While we have attempted to briefly answer the questions, before moving to our analysis and to be able to contextualise the amendments, an understanding of the following broad underlying objectives of the amendments is important:
addressing difficulties in implementation owing to stringent compliance requirements;
facilitating ease of doing business to promote growth with employment but with continued focus on governance;
harmonisation with accounting standards, the SEBI1 and RBI2 regulations;
rectifying omissions and inconsistencies in the Co-Act 2016.
Analysing the key amendments
Our analysis takes into consideration the rationale adopted by the Committee in proposing the amendments, and also the comments of SCF.

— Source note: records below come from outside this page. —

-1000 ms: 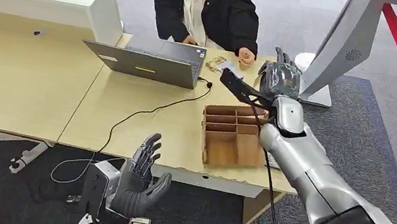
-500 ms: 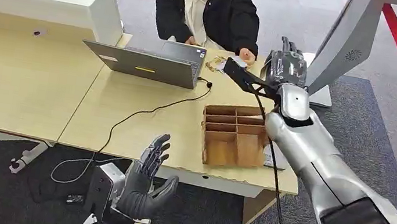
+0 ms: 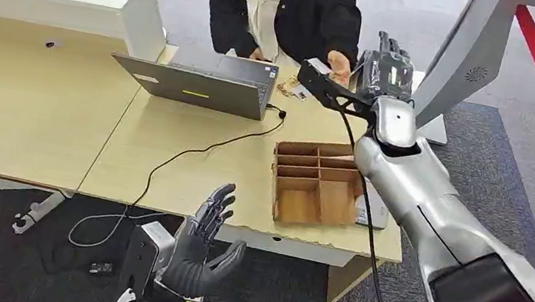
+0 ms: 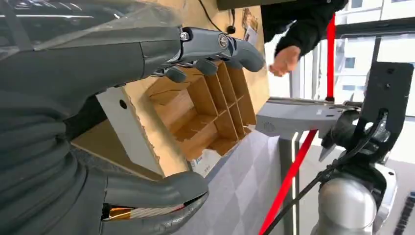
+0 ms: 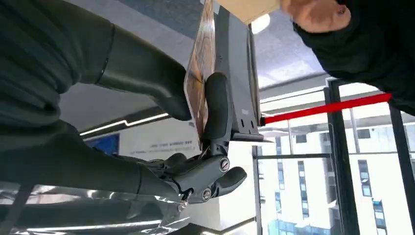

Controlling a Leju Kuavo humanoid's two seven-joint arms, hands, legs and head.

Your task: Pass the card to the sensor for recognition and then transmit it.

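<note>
Fingers point(image 5: 215, 105) pinch card point(image 5: 198, 78) over wooden desk point(image 3: 191, 164), grey carpet point(image 3: 498, 175)

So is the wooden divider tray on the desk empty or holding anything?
Empty, as far as visible: the wooden divider tray shows bare compartment floors in the head view and the left wrist view.

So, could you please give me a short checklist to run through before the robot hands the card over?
1. Patterned flat card pinched between thumb and finger of the right hand: ok.
2. Right hand raised toward the person in the black jacket: ok.
3. Person's hand near the card: ok.
4. Card read by the sensor: cannot tell.
5. Left hand low, fingers spread, holding nothing: ok.
</note>
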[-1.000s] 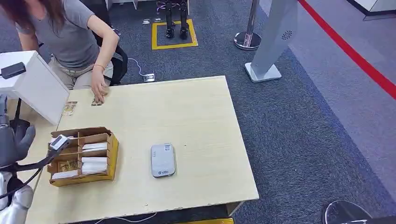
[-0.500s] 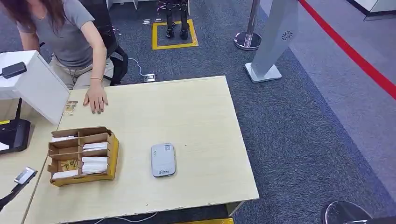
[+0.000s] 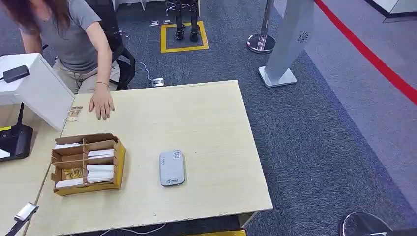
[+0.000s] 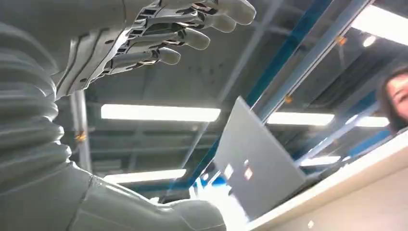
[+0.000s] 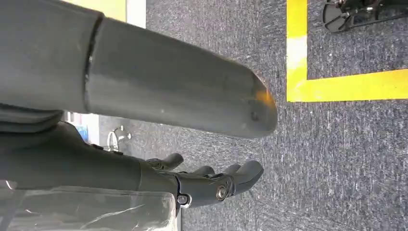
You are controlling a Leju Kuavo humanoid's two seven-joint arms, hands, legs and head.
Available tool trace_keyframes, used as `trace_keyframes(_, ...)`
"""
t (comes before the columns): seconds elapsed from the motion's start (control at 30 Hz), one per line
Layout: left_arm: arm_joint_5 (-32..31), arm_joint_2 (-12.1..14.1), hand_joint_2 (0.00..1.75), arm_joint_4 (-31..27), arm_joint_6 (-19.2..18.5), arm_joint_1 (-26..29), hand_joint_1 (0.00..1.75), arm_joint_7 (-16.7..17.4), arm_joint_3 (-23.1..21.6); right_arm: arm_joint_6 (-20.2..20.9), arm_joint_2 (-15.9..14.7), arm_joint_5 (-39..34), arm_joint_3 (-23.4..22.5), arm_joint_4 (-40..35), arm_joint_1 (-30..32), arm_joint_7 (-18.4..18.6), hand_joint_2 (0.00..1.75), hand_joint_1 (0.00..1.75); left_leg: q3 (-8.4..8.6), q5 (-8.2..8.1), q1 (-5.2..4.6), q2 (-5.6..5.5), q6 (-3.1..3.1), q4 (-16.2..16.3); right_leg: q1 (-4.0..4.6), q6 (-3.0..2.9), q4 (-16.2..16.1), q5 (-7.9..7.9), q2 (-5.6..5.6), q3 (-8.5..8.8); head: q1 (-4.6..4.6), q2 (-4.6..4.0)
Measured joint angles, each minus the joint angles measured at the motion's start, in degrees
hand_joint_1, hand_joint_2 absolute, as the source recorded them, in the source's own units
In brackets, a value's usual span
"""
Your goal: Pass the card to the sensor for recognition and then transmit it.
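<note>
While the cards sit in their box, you have no card in either hand, so my judgement is that the task stands at or before its first step, the pick-up. Working from the left of the head view: the black stand sits on the side desk, beside the white slanted panel that carries a small dark device on top. A small grey-and-black device on a dark stalk shows at the lower left corner; what it belongs to cannot be told. Next comes the cardboard divider box, near the left edge of the wooden table, with white cards lying in several of its compartments. A person's hand rests flat on the table's far left part, just beside a small printed tag. The grey card reader lies flat near the table's front, well apart from the box. Your left hand, seen from its wrist camera, is released, fingers apart and holding nothing, raised with ceiling lights behind it. Your right hand hangs over the carpet with fingers loosely extended and nothing in them. The next move calls for bringing the left hand down over the box and pinching one card clear of its neighbours before carrying it to the reader.
</note>
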Motion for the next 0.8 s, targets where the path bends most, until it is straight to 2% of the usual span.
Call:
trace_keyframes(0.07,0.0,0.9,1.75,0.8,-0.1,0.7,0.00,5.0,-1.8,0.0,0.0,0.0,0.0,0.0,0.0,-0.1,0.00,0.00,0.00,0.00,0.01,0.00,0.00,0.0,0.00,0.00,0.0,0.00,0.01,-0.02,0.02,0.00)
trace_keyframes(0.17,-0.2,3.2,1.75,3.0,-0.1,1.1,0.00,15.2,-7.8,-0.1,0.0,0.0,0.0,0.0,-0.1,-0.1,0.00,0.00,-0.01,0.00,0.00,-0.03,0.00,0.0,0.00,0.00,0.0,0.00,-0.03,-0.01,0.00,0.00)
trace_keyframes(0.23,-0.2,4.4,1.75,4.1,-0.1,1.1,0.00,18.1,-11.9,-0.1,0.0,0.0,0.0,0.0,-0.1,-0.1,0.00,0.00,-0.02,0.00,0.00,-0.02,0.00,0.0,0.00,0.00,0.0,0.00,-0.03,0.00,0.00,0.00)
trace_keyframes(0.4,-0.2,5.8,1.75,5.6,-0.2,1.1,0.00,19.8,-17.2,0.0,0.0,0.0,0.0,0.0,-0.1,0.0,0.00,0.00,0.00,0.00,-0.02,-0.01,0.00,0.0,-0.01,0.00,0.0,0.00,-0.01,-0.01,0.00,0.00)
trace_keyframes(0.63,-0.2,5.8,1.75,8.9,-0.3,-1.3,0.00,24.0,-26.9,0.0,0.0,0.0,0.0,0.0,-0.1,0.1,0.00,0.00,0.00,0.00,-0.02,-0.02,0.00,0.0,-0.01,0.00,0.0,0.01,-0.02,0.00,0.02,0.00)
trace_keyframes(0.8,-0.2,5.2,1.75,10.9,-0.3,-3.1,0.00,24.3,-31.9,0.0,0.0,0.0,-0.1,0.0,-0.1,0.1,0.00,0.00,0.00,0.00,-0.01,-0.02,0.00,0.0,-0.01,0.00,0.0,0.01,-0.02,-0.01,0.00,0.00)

A related development, worth highlighting…
The Companies (Auditor’s Report) Order, 2016 (CARO 2016) has, in respect of RPTs, introduced a new reporting requirement for auditors which is as follows: “Whether all transactions with the related parties are in compliance with Section 188 and 177 of Companies Act 2013 where applicable and the details have been disclosed in the Financial Statements etc., as required by the applicable accounting standards.”
Since auditors will need to comment on compliance with sections 177 and 188 of the Co-Act 2016 – it will lead to a more focused and stringent review by auditors of the approval process followed by a company in respect of RPTs. This will need to be adequately supported by a clear documentation trail. The intention of this amendment seems to have been to ensure an independent review around RPT.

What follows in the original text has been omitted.